_Task description_. The records follow. Print, word for word, the first line through the "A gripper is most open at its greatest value" line.

(Data entries)
┏━━

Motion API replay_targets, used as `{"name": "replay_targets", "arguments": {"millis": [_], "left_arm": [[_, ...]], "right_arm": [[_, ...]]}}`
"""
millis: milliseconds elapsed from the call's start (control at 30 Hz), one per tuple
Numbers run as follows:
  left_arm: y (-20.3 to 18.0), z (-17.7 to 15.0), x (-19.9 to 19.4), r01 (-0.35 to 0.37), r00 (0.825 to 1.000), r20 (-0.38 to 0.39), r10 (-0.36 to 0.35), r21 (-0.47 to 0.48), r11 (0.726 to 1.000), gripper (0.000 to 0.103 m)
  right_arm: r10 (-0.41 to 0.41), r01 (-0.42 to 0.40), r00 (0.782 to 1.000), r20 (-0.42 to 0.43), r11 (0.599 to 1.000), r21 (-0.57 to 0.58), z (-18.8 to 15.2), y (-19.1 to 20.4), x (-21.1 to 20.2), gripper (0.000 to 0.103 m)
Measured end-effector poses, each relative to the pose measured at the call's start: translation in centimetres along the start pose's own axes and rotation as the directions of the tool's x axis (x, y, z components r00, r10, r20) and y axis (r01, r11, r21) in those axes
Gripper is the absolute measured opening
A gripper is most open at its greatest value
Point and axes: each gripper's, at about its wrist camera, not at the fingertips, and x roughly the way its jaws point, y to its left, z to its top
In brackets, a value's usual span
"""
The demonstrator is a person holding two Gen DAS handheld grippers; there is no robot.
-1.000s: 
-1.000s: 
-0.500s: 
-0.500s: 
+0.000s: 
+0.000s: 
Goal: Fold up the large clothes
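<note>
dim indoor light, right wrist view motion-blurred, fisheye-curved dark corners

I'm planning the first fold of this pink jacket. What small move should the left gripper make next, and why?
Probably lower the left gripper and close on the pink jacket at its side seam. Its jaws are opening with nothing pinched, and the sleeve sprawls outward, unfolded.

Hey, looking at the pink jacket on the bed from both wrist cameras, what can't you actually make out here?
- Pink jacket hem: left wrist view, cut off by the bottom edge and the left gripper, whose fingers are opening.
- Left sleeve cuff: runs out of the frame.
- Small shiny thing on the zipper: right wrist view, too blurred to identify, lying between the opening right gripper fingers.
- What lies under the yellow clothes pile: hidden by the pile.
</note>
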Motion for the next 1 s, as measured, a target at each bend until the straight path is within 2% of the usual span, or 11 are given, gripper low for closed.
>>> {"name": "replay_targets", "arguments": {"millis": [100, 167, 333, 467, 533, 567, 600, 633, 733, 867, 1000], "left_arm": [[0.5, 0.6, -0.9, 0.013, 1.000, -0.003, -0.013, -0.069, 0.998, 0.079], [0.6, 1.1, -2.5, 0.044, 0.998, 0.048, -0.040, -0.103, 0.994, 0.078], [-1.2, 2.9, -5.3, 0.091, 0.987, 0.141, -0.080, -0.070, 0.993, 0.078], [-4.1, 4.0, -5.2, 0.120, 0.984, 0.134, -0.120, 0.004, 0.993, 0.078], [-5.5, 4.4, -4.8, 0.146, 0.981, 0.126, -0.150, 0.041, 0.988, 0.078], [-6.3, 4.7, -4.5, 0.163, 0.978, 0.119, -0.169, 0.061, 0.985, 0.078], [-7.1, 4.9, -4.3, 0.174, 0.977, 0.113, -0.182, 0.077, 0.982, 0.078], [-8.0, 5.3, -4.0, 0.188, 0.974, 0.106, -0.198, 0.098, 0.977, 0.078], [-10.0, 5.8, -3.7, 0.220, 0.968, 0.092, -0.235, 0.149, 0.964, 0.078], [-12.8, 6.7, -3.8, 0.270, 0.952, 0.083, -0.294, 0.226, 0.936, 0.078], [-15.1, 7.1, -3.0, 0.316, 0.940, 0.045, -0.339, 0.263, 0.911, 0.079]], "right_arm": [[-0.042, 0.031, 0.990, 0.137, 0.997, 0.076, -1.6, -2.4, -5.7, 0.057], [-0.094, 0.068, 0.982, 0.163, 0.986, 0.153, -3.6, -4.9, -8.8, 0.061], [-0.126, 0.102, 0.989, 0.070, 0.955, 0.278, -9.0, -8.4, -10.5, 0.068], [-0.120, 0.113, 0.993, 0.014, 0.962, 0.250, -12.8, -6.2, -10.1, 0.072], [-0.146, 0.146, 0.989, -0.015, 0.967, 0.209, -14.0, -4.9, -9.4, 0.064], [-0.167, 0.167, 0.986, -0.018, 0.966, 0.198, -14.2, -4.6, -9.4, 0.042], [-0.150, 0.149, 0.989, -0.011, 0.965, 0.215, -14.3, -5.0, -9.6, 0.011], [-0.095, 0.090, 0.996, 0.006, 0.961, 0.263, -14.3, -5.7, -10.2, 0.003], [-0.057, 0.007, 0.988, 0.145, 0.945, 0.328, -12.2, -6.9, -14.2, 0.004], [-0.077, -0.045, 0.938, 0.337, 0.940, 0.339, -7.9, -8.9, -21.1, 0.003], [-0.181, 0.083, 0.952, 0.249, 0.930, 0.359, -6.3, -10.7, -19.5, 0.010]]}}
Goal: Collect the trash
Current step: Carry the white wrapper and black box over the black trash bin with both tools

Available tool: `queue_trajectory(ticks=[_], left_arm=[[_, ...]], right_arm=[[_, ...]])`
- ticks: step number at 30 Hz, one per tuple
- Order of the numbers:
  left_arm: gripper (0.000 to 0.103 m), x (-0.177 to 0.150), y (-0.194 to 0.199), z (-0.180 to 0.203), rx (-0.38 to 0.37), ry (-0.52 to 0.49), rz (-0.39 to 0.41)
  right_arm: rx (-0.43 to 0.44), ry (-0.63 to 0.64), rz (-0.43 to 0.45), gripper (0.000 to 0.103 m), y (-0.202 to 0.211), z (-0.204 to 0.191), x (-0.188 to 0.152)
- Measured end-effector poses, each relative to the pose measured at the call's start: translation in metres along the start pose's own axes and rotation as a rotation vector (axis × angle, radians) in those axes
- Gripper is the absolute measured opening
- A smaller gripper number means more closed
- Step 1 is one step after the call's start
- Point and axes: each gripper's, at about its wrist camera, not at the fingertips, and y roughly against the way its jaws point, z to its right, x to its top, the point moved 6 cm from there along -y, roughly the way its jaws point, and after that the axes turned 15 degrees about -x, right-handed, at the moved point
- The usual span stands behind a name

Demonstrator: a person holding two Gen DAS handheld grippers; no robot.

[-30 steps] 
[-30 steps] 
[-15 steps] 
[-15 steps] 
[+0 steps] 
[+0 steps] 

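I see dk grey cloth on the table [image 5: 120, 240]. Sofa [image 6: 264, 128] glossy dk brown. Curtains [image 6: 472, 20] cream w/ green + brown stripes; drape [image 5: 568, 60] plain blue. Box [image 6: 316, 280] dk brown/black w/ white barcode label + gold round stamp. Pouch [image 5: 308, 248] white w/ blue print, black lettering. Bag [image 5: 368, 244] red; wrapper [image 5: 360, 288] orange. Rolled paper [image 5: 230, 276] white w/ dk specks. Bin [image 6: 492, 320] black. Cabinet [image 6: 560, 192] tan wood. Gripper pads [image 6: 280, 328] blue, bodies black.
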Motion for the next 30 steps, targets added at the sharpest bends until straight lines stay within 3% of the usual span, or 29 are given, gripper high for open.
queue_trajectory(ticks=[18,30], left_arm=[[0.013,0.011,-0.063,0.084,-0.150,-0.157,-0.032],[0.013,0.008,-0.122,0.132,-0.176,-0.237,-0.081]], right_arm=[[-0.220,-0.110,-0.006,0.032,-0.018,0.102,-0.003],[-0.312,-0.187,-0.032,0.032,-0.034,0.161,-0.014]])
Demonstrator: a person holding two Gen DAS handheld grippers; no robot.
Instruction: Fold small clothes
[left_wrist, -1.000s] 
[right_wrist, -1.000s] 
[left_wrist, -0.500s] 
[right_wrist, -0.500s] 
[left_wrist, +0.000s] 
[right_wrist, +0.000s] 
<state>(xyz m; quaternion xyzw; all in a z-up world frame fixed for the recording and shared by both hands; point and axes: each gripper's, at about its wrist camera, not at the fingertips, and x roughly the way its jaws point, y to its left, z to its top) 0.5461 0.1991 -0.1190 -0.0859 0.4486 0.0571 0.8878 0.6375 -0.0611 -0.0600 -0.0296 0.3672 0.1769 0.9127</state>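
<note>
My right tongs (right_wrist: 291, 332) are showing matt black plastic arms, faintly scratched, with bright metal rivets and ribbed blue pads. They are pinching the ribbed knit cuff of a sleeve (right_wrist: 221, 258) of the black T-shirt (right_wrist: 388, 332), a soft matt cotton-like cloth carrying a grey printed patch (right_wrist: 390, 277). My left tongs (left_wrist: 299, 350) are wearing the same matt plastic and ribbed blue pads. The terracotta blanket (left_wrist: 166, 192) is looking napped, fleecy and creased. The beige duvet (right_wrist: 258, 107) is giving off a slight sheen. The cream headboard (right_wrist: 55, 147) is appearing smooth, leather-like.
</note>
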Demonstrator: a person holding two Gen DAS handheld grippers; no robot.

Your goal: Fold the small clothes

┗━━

_Final answer_.
Motion API replay_targets, used as `{"name": "replay_targets", "arguments": {"millis": [_], "left_arm": [[_, ...]], "right_arm": [[_, ...]]}}`
"""
millis: milliseconds elapsed from the call's start (control at 30 Hz), one per tuple
Numbers run as follows:
  left_arm: y (-20.3 to 18.0), z (-17.7 to 15.0), x (-19.9 to 19.4), r01 (-0.35 to 0.37), r00 (0.825 to 1.000), r20 (-0.38 to 0.39), r10 (-0.36 to 0.35), r21 (-0.47 to 0.48), r11 (0.726 to 1.000), gripper (0.000 to 0.103 m)
  right_arm: r10 (-0.41 to 0.41), r01 (-0.42 to 0.40), r00 (0.782 to 1.000), r20 (-0.42 to 0.43), r11 (0.599 to 1.000), r21 (-0.57 to 0.58), z (-18.8 to 15.2), y (-19.1 to 20.4), x (-21.1 to 20.2), gripper (0.000 to 0.103 m)
Measured end-effector poses, each relative to the pose measured at the call's start: translation in centimetres along the start pose's own axes and rotation as the directions of the tool's x axis (x, y, z components r00, r10, r20) and y axis (r01, r11, r21) in those axes
Gripper is the absolute measured opening
A gripper is most open at its greatest value

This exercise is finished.